The trial was conducted between March 2005 and April 2007. Each of the 9 subjects was treatment naive and HBsAg positive with HBV DNA quantified (Log IU/ml; COBAS Amplicor; Roche) in serum. Two subjects were HBeAg positive with HBV DNA levels of 3.6 and 6.0 log IU/mL, and 7 were HBeAg negative with HBV DNA ranging from 2.5 to 4.3 log IU/mL (Table ). On biopsy, inflammatory grading ranged from 2 to 6/18 and fibrosis staging ranged from 1 to 3/6.

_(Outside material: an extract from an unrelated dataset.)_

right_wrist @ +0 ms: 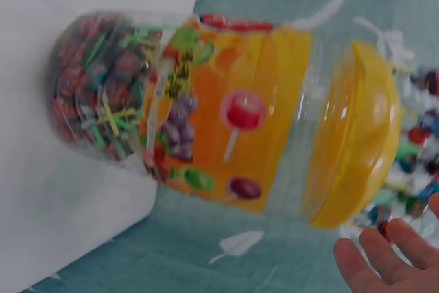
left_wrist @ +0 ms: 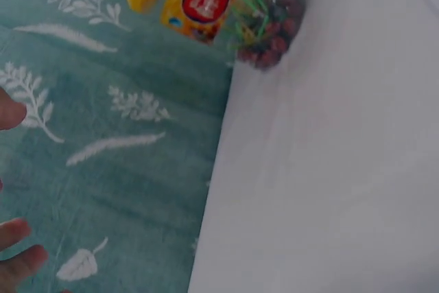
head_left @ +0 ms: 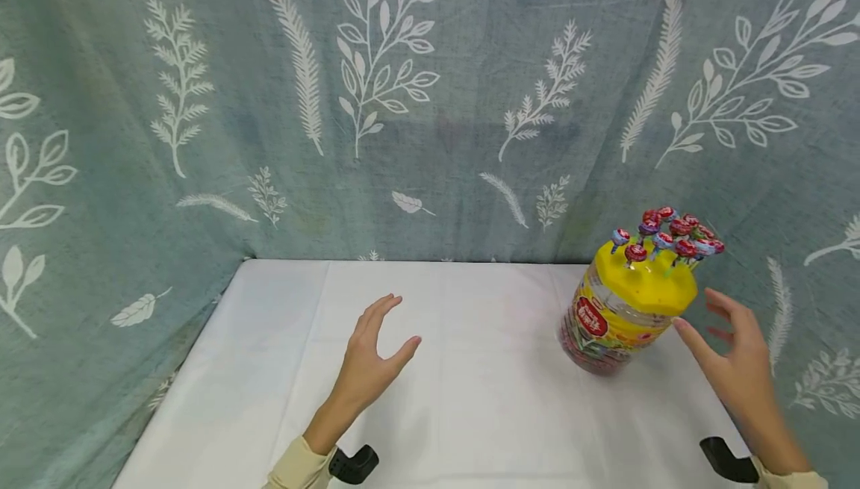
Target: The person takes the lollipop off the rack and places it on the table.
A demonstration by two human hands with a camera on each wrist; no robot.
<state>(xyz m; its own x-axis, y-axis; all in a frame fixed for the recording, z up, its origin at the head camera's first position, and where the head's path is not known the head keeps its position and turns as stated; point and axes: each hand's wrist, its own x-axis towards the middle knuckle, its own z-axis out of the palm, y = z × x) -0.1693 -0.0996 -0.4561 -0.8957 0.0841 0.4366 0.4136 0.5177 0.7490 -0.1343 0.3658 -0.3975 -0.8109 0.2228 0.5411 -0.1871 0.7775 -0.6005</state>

Nitazoxanide 500 mg tablets (Romark, Tampa, FL) were administered orally twice daily with food for up to 48 weeks. Subjects visited the clinic every 4 weeks during treatment for physical examination and collection of blood samples for hematology, blood chemistry, HBeAg, HBsAg, quantitative HBV DNA, and antibodies to hepatitis A, C, and D viruses. Adverse events were also recorded.

Three subjects completed 48 weeks of treatment, 5 elected to discontinue after 32 weeks, and 1 elected to discontinue after 12 weeks. Treatment discontinuations were attributed to loss of interest on the part of the patients as new‐generation NUCs (entecavir and tenofovir disoproxil fumarate) were becoming available. The drug was well tolerated with occasional mild to moderate side effects primarily related to the gastrointestinal tract, including diarrhea and epigastric pain. These adverse events were transient and resolved during treatment. None of the adverse events required discontinuation of treatment. There were no laboratory abnormalities that were deemed to be related to treatment. None of the patients developed hepatitis A, C, or D infection during the study.

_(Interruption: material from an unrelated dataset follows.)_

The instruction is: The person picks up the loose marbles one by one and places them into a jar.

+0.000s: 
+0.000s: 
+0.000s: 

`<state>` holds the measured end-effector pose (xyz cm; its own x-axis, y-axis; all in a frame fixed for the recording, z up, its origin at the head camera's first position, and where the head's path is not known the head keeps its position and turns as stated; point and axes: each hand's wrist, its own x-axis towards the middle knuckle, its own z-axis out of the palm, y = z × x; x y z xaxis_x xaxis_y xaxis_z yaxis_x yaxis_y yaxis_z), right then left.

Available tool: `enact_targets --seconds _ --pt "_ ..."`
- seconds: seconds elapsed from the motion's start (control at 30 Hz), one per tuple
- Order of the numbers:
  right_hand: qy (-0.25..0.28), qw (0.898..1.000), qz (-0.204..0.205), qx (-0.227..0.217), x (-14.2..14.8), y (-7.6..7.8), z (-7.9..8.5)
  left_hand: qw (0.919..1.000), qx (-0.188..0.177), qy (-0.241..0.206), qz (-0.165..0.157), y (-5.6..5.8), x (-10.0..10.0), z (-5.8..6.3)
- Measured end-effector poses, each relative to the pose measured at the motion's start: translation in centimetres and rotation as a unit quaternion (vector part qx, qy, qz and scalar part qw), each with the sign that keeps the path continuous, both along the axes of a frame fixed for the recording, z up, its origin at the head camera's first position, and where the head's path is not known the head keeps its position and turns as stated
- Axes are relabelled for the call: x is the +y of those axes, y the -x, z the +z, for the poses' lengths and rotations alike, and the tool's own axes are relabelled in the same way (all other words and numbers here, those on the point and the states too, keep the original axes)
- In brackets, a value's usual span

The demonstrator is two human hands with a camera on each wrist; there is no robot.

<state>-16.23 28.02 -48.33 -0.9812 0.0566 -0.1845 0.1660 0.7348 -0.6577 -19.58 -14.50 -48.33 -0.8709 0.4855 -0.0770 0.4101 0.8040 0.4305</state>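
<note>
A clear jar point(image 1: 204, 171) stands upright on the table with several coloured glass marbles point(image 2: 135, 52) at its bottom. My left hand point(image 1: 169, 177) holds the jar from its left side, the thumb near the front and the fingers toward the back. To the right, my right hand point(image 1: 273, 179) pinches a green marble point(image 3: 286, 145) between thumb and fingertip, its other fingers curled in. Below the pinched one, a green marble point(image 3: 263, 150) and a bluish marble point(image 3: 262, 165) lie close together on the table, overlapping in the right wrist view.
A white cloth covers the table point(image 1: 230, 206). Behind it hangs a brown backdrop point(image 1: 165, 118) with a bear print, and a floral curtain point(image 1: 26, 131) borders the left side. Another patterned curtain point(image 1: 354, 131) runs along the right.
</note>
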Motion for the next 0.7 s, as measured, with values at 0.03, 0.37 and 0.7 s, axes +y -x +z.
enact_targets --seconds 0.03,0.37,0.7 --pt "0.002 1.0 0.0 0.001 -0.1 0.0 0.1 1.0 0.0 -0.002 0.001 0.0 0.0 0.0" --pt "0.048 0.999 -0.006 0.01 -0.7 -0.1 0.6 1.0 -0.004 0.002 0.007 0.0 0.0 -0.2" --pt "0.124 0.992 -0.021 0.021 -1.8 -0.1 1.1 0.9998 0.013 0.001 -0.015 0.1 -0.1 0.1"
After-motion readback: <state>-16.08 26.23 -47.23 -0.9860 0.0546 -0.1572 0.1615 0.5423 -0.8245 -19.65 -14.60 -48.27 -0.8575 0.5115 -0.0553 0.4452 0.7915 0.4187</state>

HBV DNA became undetectable (<38 IU/mL) in the serum of 8 of the 9 subjects (89%) after 4 to 20 weeks of treatment with nitazoxanide (Table ). The 2 subjects who were HBeAg positive became HBeAg negative after 4 and 16 weeks of treatment, respectively. Three of the 9 subjects (33%) became HBsAg negative, 2 of them after 8 weeks and 1 after 48 weeks of treatment. The subject (subject #1) with the later responses (20 weeks to undetectable HBV DNA, 16 weeks to HBeAg negative, and 48 weeks to HBsAg negative) was treated with 500 mg nitazoxanide only once daily. At the end of treatment, all subjects were rolled over to standard NUC therapy. The 2 subjects who lost HBeAg and the 3 who lost HBsAg were not followed up to determine whether they seroconverted to antibody to HBeAg or antibody to HBsAg.

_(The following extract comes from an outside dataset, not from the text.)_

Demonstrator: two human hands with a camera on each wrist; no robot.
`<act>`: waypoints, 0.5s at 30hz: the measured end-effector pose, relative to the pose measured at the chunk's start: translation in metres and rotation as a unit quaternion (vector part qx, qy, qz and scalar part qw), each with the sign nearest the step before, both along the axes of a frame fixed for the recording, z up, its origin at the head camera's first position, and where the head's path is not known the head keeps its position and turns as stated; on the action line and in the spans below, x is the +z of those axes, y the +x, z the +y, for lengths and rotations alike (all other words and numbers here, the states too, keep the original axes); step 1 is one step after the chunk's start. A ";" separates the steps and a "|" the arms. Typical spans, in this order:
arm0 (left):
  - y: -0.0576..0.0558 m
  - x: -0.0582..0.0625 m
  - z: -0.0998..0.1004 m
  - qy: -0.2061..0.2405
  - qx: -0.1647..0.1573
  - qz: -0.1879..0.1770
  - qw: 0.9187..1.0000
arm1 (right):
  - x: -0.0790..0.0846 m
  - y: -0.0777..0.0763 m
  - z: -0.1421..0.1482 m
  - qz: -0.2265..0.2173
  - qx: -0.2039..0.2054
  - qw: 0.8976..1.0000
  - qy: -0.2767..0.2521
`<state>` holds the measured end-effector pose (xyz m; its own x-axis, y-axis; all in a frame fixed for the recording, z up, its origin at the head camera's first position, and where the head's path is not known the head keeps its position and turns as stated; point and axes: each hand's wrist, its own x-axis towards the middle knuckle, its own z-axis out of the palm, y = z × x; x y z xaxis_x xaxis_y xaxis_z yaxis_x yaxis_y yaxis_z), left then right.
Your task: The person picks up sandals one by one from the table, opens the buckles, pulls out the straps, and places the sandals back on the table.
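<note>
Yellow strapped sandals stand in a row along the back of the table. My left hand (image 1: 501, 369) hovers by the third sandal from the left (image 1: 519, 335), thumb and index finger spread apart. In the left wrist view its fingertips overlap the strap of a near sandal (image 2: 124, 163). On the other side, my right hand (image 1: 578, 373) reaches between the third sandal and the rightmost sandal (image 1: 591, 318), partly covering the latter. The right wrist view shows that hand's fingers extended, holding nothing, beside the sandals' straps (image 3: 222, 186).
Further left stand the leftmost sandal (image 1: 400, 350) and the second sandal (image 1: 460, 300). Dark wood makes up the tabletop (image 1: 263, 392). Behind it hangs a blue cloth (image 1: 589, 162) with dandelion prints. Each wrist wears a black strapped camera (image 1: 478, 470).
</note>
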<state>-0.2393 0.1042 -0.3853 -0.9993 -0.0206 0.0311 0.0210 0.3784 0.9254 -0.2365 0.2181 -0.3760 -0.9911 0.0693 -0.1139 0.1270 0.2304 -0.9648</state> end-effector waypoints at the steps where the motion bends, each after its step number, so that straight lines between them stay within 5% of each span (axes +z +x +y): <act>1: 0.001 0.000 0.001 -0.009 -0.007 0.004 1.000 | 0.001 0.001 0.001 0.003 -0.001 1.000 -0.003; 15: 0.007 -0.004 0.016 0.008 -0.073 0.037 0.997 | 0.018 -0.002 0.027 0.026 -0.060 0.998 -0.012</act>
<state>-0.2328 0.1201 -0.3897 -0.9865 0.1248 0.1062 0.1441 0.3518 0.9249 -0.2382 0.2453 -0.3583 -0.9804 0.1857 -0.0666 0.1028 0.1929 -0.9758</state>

We appreciate that this report is based on an uncontrolled study involving a limited number of subjects. Also, lack of follow‐up did not allow the determination of whether the response to nitazoxanide was sustained. However, the results, which were obtained a few years ago, are intriguing, in particular with regard to the rapid decrease of serum HBV DNA following treatment; they are consistent with the in vitro anti‐HBV activity of nitazoxanide and in fact bridge with the recent finding of nitazoxanide inhibiting HBV transcription from cccDNA by targeting the HBx–DDB1 interaction. Overall, they further support the potential interest of nitazoxanide and second‐generation thiazolides in the treatment of chronic hepatitis B. Moreover, our study suggests that nitazoxanide might not only suppress serum HBV DNA but also lead to serum HBsAg loss in a significant number of cases; this is also consistent with previous in vitro evaluations. Nitazoxanide offers novel mechanisms of antiviral activity, most of them likely emanating from inhibition of oxidative phosphorylation in the mitochondria. Thus, in light of our preliminary clinical results, it would be interesting to evaluate the potential of combining nitazoxanide with NUCs. Ongoing randomized clinical trials of nitazoxanide as an “add‐on treatment” to NUCs in subjects with chronic hepatitis B will provide further insight into the potential for use of nitazoxanide in treating chronic hepatitis B.

Jean‐François Rossignol was principal investigator for the study carried out in the clinics of Professor Samir M. Kabil and Professor Yehia El‐Gohary. We thank Professors Kabil and El‐Gohary and their staff for their contributions to the conduct of the trial. We also thank Dr. Caroline‐Scholtes for helpful comments.